Source records:
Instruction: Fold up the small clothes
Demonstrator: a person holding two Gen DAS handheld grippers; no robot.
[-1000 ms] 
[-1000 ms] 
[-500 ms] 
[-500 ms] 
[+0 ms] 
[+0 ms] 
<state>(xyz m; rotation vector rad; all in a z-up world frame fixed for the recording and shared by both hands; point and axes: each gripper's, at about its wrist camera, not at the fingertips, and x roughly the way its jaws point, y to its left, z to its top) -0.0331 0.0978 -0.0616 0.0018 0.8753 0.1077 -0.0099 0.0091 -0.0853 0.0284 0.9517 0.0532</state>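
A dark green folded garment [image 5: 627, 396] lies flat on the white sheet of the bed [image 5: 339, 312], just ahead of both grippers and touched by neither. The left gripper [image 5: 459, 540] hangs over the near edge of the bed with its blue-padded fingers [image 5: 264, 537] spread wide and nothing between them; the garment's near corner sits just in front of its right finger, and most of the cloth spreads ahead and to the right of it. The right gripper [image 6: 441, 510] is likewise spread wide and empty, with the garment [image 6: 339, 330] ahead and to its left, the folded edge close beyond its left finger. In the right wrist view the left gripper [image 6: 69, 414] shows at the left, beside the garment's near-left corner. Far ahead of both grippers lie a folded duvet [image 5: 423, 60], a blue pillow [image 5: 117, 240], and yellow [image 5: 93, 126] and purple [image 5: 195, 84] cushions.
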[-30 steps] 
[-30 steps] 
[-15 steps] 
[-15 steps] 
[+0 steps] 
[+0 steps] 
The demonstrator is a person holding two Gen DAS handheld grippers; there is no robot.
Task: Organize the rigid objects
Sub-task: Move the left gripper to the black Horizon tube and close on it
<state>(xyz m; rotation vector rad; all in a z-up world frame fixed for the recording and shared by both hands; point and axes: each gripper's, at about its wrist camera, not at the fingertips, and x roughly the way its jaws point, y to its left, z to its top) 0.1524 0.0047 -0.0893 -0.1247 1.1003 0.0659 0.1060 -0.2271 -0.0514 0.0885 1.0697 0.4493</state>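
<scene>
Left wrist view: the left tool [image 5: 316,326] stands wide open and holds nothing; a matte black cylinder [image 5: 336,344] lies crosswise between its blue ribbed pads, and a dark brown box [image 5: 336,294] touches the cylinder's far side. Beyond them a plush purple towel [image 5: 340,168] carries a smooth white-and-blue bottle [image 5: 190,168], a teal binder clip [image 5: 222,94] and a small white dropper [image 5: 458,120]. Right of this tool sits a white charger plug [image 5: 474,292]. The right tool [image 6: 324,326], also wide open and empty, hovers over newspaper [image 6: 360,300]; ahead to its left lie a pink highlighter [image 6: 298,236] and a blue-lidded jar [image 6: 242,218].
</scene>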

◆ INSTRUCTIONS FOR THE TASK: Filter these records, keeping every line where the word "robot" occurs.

◆ COMPLETED TASK:
Demonstrator: a person holding two Gen DAS handheld grippers; no robot.
The demonstrator is a person holding two Gen DAS handheld grippers; there is no robot.

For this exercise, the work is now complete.